Lost in Translation I

Conference, Roma

POSTPONED
Date to be determined

Introduction

Programme

Dates
23.04.2020
Location
Roma
Category
Conference
Information

POSTPONED
Date to be determined

The Art of Communicating Science

The act of translating fundamentally belongs to the human experience. Whether it is from one language to the other, from one medium to the other, or from one culture to the other, translation is key to understanding and communicating across linguistic and cultural boundaries, facilitates the dissemination of ideas and knowledge, and quite generally mediates between parties that otherwise would not be able to interact with one another. It requires the ability to listen and understand, to pause and reflect, and ultimately to find a response to a particular situation. In its essence, translation is imperfect. It describes no straightforward process but comes with a lot of difficulties, trial and error, and potential to conflict. Even if done adequately, there always remains the possibility of misunderstanding, potentially creating confusion and insecurity about that which should have been conveyed. People may literally feel lost in translation if confronted with more complex situations.

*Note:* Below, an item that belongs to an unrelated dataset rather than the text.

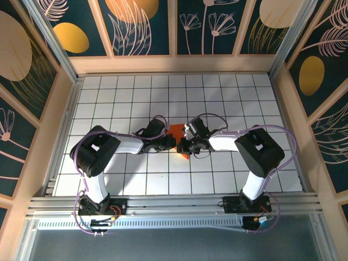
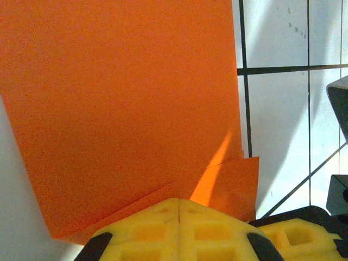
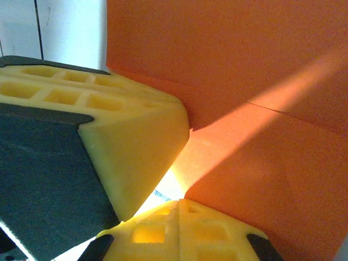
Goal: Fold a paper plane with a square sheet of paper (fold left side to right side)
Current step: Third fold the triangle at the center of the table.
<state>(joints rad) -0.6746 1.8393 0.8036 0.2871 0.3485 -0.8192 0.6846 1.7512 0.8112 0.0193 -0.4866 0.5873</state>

For a first encounter, Istituto Svizzero invites to a reflection about the subject of translation in science. Scientific knowledge is usually generated by way of complex thought processes and empirical investigation. Within the research community, findings are shared, tested, and depending on the solidity of the argument eventually verified or falsified. This discursive habit heavily relies on a technical language whose specifities are exclusive to an in-group of specialists, which potentially complicates the sharing of results even among individual disciplines. The real difficulty however arises when scientists try to communicate expert knowledge to a broader public that is not necessarily accustomed to their ways of communicating: what language should they use? What modes of presentation are effective? In what ways and how far can complexity be reduced without distorting the intended message? These and many other related questions will be discussed by an expert panel consisting of representatives from the sciences, museology, journalism and literature.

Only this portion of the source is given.